Work item
Please repeat all the entries. Nothing may differ.

Exercise materials
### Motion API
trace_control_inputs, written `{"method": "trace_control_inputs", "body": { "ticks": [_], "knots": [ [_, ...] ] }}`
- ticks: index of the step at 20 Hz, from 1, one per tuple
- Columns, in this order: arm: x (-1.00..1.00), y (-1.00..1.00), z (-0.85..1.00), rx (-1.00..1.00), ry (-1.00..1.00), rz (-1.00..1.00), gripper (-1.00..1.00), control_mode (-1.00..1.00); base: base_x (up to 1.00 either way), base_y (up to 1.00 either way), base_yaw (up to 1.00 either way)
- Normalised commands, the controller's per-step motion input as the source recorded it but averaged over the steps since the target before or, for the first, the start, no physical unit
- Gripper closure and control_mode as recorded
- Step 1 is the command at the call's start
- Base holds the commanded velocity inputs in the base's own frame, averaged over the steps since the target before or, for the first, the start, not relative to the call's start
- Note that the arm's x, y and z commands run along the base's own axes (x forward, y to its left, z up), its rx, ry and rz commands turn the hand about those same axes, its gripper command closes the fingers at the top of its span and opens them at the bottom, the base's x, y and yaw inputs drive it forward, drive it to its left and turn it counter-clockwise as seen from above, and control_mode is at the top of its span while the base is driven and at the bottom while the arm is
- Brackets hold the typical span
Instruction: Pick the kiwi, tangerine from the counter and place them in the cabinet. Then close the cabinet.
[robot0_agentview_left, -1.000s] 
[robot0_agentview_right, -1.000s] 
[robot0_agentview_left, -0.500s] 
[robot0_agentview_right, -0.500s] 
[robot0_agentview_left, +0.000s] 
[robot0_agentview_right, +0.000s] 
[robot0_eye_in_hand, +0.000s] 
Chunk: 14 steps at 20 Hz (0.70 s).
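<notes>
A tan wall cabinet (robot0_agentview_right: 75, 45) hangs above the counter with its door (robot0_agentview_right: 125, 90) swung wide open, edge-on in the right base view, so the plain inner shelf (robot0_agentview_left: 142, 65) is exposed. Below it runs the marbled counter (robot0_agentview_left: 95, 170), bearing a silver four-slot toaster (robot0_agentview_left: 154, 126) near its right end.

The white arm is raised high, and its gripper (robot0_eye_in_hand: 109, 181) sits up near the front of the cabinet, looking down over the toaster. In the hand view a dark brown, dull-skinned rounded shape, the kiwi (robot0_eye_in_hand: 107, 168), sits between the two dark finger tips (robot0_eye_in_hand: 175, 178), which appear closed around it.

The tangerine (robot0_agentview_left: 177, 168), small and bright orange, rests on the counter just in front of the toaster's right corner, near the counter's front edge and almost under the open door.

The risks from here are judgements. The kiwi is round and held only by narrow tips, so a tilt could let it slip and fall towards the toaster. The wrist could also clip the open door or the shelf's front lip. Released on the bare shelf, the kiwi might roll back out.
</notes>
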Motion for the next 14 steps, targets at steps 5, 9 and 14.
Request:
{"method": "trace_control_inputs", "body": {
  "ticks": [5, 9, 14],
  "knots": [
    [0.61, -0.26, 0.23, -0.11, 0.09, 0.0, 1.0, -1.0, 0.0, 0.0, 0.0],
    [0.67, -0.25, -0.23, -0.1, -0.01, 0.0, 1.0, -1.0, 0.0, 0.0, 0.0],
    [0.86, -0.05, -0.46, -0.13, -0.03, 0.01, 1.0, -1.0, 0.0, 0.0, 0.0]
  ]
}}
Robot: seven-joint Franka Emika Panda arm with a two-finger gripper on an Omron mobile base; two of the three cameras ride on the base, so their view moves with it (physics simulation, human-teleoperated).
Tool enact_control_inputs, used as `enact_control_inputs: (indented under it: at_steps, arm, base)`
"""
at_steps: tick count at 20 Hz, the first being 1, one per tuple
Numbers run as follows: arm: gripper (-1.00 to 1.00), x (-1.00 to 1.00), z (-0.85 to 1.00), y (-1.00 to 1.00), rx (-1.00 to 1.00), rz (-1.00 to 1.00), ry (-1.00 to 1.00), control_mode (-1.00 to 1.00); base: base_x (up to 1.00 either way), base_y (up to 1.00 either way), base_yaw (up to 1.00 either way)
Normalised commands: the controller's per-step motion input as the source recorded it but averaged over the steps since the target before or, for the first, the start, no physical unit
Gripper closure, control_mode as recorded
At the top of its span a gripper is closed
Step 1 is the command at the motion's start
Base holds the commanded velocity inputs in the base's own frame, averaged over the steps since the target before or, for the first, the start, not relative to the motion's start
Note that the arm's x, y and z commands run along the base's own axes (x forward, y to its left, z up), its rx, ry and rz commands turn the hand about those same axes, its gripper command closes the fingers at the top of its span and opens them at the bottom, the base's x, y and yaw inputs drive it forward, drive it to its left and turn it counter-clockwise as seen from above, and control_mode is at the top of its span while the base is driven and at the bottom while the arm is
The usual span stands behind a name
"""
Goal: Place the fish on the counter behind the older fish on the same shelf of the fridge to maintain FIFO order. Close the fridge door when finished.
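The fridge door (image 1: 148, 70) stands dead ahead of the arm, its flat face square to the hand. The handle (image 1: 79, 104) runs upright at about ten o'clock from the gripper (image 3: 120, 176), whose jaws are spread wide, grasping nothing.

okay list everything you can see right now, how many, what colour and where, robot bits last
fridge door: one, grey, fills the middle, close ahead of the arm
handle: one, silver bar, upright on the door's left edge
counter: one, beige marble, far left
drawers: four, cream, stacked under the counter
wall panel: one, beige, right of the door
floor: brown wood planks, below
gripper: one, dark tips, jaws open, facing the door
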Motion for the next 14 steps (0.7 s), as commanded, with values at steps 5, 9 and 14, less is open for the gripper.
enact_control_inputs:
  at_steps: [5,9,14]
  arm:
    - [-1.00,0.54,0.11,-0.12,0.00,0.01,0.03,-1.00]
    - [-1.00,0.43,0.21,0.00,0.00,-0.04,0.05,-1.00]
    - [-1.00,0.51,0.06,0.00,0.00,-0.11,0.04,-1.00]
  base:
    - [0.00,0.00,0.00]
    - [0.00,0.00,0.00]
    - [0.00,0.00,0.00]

Response
### Motion API
trace_control_inputs, written `{"method": "trace_control_inputs", "body": { "ticks": [_], "knots": [ [_, ...] ] }}`
- ticks: index of the step at 20 Hz, from 1, one per tuple
- Columns, in this order: arm: x (-1.00..1.00), y (-1.00..1.00), z (-0.85..1.00), rx (-1.00..1.00), ry (-1.00..1.00), rz (-1.00..1.00), gripper (-1.00..1.00), control_mode (-1.00..1.00); base: base_x (up to 1.00 either way), base_y (up to 1.00 either way), base_yaw (up to 1.00 either way)
- Normalised commands, the controller's per-step motion input as the source recorded it but averaged over the steps since the target before or, for the first, the start, no physical unit
- Gripper closure and control_mode as recorded
- Step 1 is the command at the call's start
- Base holds the commanded velocity inputs in the base's own frame, averaged over the steps since the target before or, for the first, the start, not relative to the call's start
- Note that the arm's x, y and z commands run along the base's own axes (x forward, y to its left, z up), its rx, ry and rz commands turn the hand about those same axes, its gripper command closes the fingers at the top of its span and opens them at the bottom, the base's x, y and yaw inputs drive it forward, drive it to its left and turn it counter-clockwise as seen from above, and control_mode is at the top of its span while the base is driven and at the bottom while the arm is
- Brackets hold the typical span
Instruction: Pick the kiwi, tangerine from the counter and place them in the cabinet. Then close the cabinet.
[robot0_agentview_left, -1.000s] 
[robot0_agentview_right, -1.000s] 
[robot0_agentview_left, -0.500s] 
[robot0_agentview_right, -0.500s] 
[robot0_agentview_left, +0.000s] 
[robot0_agentview_right, +0.000s] 
[robot0_eye_in_hand, +0.000s] 
Chunk: 14 steps at 20 Hz (0.70 s).
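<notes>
A tan wall cabinet (robot0_agentview_right: 75, 45) hangs above the counter with its door (robot0_agentview_right: 125, 90) swung wide open, edge-on in the right base view, so the plain inner shelf (robot0_agentview_left: 142, 65) is exposed. Below it runs the marbled counter (robot0_agentview_left: 95, 170), bearing a silver four-slot toaster (robot0_agentview_left: 154, 126) near its right end.

The white arm is raised high, and its gripper (robot0_eye_in_hand: 109, 181) sits up near the front of the cabinet, looking down over the toaster. In the hand view a dark brown, dull-skinned rounded shape, the kiwi (robot0_eye_in_hand: 107, 168), sits between the two dark finger tips (robot0_eye_in_hand: 175, 178), which appear closed around it.

The tangerine (robot0_agentview_left: 177, 168), small and bright orange, rests on the counter just in front of the toaster's right corner, near the counter's front edge and almost under the open door.

The risks from here are judgements. The kiwi is round and held only by narrow tips, so a tilt could let it slip and fall towards the toaster. The wrist could also clip the open door or the shelf's front lip. Released on the bare shelf, the kiwi might roll back out.
</notes>
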Motion for the next 14 steps, targets at steps 5, 9 and 14.
Request:
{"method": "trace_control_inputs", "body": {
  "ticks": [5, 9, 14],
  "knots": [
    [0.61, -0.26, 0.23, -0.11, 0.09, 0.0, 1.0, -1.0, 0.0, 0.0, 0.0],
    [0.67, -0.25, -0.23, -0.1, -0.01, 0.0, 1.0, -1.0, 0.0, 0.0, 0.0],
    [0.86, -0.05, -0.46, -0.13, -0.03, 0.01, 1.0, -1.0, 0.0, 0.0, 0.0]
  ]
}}
Robot: seven-joint Franka Emika Panda arm with a two-finger gripper on an Omron mobile base; two of the three cameras ride on the base, so their view moves with it (physics simulation, human-teleoperated).
Tool enact_control_inputs, used as `enact_control_inputs: (indented under it: at_steps, arm, base)`
"""
at_steps: tick count at 20 Hz, the first being 1, one per tuple
Numbers run as follows: arm: gripper (-1.00 to 1.00), x (-1.00 to 1.00), z (-0.85 to 1.00), y (-1.00 to 1.00), rx (-1.00 to 1.00), rz (-1.00 to 1.00), ry (-1.00 to 1.00), control_mode (-1.00 to 1.00); base: base_x (up to 1.00 either way), base_y (up to 1.00 either way), base_yaw (up to 1.00 either way)
Normalised commands: the controller's per-step motion input as the source recorded it but averaged over the steps since the target before or, for the first, the start, no physical unit
Gripper closure, control_mode as recorded
At the top of its span a gripper is closed
Step 1 is the command at the motion's start
Base holds the commanded velocity inputs in the base's own frame, averaged over the steps since the target before or, for the first, the start, not relative to the motion's start
Note that the arm's x, y and z commands run along the base's own axes (x forward, y to its left, z up), its rx, ry and rz commands turn the hand about those same axes, its gripper command closes the fingers at the top of its span and opens them at the bottom, the base's x, y and yaw inputs drive it forward, drive it to its left and turn it counter-clockwise as seen from above, and control_mode is at the top of its span while the base is driven and at the bottom while the arm is
The usual span stands behind a name
"""
Goal: Place the fish on the counter behind the older fish on the same shelf of the fridge to maintain FIFO order. Close the fridge door when finished.
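The fridge door (image 1: 148, 70) stands dead ahead of the arm, its flat face square to the hand. The handle (image 1: 79, 104) runs upright at about ten o'clock from the gripper (image 3: 120, 176), whose jaws are spread wide, grasping nothing.

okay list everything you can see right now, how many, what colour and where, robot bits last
fridge door: one, grey, fills the middle, close ahead of the arm
handle: one, silver bar, upright on the door's left edge
counter: one, beige marble, far left
drawers: four, cream, stacked under the counter
wall panel: one, beige, right of the door
floor: brown wood planks, below
gripper: one, dark tips, jaws open, facing the door
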Motion for the next 14 steps (0.7 s), as commanded, with values at steps 5, 9 and 14, less is open for the gripper.
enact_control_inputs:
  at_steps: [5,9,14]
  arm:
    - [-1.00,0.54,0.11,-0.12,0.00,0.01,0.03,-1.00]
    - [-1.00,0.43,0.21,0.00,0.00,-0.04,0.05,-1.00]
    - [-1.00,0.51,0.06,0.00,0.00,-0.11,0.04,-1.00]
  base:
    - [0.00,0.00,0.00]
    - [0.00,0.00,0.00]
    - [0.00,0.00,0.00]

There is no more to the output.